◆ TASK: Skip the pictures. Output only the lines below starting at the line with "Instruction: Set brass" and ending at the line with "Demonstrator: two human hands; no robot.", both ends included, exactly as they are.

=== Begin Enclosure ===

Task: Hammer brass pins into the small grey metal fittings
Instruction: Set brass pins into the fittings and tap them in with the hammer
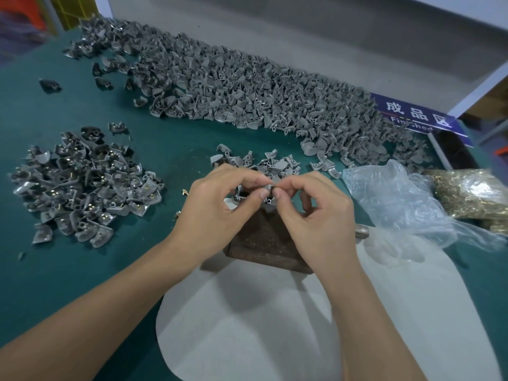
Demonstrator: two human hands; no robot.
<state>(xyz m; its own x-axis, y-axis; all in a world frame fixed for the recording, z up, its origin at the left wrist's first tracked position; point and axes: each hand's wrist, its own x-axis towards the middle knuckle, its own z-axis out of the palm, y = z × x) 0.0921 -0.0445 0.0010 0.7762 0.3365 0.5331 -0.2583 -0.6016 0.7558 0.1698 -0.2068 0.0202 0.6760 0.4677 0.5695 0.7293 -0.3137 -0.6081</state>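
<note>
The green desk carries a long heap of grey fittings far beyond both hands, and a smaller pile with brass pins already seated well out past the left hand. A bag of brass pins lies beyond the right hand. A dark wooden block sits directly under both hands. Between the fingertips, one grey fitting is pinched by the left thumb and forefinger; the right hand's curled fingertips touch it, likely seating a pin too small to see. Both hands are equally near.
</note>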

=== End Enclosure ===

◆ EXPECTED ANSWER:
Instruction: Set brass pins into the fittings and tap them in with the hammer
Demonstrator: two human hands; no robot.

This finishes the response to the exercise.